Até que ponto a longevidade da ditadura se ficou a dever à PIDE e à sua rede de informadores?
Tivemos a mais longa ditadura da Europa. A grande pergunta historiográfica é saber porque durou tanto tempo. A partir de 1945, com o pós-guerra e a Guerra Fria, o regime contou com as Forças Armadas, a Igreja Católica e outras instituições como o corporativismo, a Mocidade Portuguesa, a Legião Portuguesa… Mas também contou muito com a PIDE e a sua rede de informadores. A PIDE não foi só repressão. Criaram-se cumplicidades, de que as pessoas se aproveitaram porque o regime parecia ser eterno. Muitas pessoas candidatavam-se a informadores, oferecendo-se à PIDE, ao Ministério do Interior e ao próprio Salazar. Não há uma única ditadura que não funcione com grande número de delatores, e a PIDE foi muito eficaz ao criar a impressão de que estava em todo o lado. Espalhou a insegurança e o medo. 

Nos 50 anos do 25 de Abril, é fundamental abrir todos os arquivos que ainda estão fechados, especialmente os militares, para que se possa fazer a história da guerra colonial

Isso explica o pós-titulo do livro, Uma Tragédia Portuguesa?
Não há maior tragédia do que a falta de confiança e a traição. Quando consultei o arquivo da PIDE para a minha tese, vi pessoas a chorar, chocadas com o que estavam a ler.

Admite a existência de uma cultura de denúncia mas há cerca de um ano, numa polémica entre historiadores, contestou a tese de que os portugueses se adaptaram à PIDE, tornando-se seus cúmplices…
É completamente errado dizer que todos os portugueses foram contra o regime, como é errado dizer que todos foram informadores da PIDE. O número de informadores, em 1974, era de cerca de 20 mil, mas não quer dizer que não tenham sido mais, ao longo dos anos. Mas isso não faz com que grande parte da população… não quero entrar muito nessa polémica.

Este livro é uma resposta a essa polémica? 
Chocou-me imenso a forma pouco amadurecida, leviana, e com grande desconhecimento da realidade… Não é por termos vivido nesse período que sabemos mais, mas tinha muitas fontes que não usei na tese de doutoramento e aproveitei o segundo confinamento para fazer este livro. Uma coisa que não fiz, e tenho pena, foi estudar a PIDE e os informadores na Guerra Colonial.

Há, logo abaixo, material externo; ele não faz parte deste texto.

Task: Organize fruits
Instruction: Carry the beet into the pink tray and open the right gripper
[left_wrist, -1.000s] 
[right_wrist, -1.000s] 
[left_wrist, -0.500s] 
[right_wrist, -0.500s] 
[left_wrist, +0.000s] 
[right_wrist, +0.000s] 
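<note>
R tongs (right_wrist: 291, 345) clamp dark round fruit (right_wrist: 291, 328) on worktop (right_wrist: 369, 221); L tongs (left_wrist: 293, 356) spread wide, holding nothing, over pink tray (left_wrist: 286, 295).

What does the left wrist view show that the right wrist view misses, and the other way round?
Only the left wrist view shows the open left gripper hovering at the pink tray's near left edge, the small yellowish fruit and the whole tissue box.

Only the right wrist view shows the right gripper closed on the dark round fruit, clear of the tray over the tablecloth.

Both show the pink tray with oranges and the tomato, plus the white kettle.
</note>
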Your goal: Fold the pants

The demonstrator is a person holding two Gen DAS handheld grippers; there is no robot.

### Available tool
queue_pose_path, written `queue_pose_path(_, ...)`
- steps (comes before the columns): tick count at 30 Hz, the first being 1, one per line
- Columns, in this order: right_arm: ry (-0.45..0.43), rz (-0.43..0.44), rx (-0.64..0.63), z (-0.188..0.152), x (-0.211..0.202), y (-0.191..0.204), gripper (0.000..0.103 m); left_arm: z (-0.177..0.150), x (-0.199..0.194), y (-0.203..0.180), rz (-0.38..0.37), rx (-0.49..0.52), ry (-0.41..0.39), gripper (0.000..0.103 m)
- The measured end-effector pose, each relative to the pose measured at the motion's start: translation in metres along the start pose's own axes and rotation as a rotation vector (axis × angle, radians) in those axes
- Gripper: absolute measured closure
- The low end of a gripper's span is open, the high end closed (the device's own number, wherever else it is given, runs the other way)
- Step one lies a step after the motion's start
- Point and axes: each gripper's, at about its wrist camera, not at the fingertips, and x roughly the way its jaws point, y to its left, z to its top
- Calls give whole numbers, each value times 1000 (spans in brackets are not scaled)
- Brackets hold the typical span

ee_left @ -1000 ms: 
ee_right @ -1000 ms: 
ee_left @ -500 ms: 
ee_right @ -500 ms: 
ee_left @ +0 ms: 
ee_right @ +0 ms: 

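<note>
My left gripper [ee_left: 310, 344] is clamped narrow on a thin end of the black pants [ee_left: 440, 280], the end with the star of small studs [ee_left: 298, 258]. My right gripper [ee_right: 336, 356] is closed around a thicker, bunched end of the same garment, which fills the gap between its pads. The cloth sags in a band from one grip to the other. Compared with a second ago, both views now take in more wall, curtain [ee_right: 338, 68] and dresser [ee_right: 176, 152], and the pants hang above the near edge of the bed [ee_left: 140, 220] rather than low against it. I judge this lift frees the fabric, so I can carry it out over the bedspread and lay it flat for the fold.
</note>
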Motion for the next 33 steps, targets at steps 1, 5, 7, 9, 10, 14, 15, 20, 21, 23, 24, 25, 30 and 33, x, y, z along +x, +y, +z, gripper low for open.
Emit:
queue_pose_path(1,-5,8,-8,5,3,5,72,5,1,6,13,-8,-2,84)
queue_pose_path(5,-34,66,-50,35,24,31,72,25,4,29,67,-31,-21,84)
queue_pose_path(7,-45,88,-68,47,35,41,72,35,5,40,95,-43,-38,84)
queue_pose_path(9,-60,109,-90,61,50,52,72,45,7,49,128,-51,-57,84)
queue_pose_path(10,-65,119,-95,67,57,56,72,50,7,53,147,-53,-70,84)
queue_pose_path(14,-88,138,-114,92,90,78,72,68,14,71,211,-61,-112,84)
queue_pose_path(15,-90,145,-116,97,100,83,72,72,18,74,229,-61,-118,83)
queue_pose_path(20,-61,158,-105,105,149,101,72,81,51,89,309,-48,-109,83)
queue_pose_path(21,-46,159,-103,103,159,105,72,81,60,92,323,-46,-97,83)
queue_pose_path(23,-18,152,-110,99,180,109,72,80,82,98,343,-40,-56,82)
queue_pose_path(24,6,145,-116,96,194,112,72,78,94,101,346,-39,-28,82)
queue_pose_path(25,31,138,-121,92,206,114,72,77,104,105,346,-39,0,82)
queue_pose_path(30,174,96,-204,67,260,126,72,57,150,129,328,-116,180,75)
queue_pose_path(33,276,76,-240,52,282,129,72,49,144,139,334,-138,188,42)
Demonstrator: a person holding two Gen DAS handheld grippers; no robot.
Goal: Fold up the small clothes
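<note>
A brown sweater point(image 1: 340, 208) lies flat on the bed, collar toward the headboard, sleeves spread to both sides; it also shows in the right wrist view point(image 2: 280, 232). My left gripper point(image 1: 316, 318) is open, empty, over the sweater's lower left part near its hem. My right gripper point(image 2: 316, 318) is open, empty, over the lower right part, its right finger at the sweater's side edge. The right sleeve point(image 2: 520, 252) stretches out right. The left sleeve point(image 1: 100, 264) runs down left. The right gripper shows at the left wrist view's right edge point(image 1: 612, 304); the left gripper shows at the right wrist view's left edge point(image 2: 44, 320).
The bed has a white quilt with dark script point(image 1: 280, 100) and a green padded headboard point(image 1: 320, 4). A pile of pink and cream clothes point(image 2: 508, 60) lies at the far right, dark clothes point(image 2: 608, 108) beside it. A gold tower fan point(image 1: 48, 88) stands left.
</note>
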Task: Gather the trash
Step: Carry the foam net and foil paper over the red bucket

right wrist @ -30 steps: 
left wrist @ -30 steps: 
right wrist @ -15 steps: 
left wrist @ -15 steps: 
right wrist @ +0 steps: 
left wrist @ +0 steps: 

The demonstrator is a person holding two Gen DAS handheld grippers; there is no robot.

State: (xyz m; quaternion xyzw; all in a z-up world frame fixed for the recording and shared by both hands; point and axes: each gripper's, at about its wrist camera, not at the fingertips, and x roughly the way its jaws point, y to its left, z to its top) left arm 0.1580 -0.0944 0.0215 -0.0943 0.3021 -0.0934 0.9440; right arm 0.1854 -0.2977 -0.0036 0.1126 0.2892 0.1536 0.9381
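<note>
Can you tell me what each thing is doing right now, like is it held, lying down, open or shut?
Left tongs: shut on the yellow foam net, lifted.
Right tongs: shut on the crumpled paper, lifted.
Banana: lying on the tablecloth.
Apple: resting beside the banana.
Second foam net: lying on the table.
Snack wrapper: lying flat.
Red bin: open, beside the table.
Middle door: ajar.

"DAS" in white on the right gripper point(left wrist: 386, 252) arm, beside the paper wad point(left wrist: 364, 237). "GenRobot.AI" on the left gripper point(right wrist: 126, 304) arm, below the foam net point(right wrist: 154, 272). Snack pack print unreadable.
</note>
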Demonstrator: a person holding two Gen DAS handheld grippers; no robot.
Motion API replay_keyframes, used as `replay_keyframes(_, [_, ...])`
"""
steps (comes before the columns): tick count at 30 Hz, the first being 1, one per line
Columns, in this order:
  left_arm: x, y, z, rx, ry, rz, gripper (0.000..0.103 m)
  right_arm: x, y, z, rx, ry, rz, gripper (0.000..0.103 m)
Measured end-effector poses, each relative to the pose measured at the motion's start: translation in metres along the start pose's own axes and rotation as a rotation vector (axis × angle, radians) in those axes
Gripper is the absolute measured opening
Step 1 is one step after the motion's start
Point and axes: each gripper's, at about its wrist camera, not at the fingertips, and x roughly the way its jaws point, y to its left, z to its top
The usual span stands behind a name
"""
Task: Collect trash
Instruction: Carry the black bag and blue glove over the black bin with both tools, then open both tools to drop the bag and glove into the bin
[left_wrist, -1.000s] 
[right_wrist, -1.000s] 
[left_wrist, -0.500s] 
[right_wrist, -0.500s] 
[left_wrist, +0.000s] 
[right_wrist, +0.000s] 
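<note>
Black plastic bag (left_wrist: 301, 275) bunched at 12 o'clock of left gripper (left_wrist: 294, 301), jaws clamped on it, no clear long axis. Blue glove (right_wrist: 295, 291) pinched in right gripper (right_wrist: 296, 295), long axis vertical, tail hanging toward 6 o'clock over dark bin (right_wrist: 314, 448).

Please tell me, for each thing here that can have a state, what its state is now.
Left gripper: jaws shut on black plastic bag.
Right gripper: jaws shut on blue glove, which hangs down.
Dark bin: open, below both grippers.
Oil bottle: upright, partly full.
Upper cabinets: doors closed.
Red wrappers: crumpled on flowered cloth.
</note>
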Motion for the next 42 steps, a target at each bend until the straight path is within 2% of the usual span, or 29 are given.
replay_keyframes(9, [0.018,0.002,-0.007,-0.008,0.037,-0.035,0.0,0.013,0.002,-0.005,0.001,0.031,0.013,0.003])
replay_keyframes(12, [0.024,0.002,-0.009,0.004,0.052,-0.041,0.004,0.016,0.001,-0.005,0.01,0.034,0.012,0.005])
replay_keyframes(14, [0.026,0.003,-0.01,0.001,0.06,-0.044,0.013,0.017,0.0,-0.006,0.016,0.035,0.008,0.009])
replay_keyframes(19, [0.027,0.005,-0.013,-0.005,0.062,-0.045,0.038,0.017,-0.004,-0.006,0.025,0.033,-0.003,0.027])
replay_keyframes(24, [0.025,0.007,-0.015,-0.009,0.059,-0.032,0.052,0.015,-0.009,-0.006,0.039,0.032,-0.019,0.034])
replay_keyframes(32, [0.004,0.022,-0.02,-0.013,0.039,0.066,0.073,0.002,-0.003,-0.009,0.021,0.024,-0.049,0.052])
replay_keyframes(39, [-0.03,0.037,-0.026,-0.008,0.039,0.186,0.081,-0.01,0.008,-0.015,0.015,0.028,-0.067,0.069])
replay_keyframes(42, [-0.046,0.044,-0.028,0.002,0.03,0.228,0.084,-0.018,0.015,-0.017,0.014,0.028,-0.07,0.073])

No livro, faz um retrato-tipo do informador. Era-se informador por convicção, por chantagem ou em troca de benefícios?
A maioria das pessoas não o fazia por convicção. Cito um caso, de alguém que até era a favor do regime, mas que a dada altura pediu dinheiro à PIDE para pagar uma dívida. Era-se informador por inveja, mas também por chantagem e por partilha do poder. O Pacheco Pereira, quando apresentou o meu livro, disse que há um trabalho historiográfico muito importante por fazer, sobre a cunha. Está muito ligado a esse tipo de poder e de vantagem que se procura. A corrupção não é mais nada do que isso. 

A Comissão de Extinção da PIDE fez o seu trabalho? Houve responsabilização judicial dos elementos da PIDE?
Não é verdade que tenha ficado tudo bem e que os antigos “pides” e informadores se tenham esgueirado… Não é bem assim. Houve prisões, instrução de processos, julgamentos e condenações. Muito do meu trabalho sobre os informadores da PIDE vem da instrução dos processos. Vi alguns, são uma ótima fonte. Agora já não podem ser vistos, mas penso que terão de o ser, à medida que o tempo passa, porque são materiais informativos do melhor. Como foram feitos no Tribunal Militar, a tropa não quer mostrar muita coisa sobre a Guerra Colonial.

Foi feita justiça?
Não se fez justiça tal como se pensava, mas agora também já não é o tempo. Houve um processo de justiça política, o que para muitas pessoas não foi suficiente. Para mim, o grande falhanço foi o não ressarcimento das vítimas.

A reparação histórica aos presos políticos ficou por fazer?
A justiça reparadora ficou esquecida na passagem para a democracia. As próprias vítimas não pensaram nisso. Nos anos 80, foram ressarcidas, na contagem para a reforma, dos anos de afastamento dos empregos no Estado e dos tempos de exílio, de clandestinidade e de prisão. Mas o trauma psicológico não foi considerado. Aconteceu o mesmo com o stresse pós-traumático dos combatentes, que só muito mais tarde foi reconhecido. Devia-se ter alargado esse estatuto às vítimas do regime.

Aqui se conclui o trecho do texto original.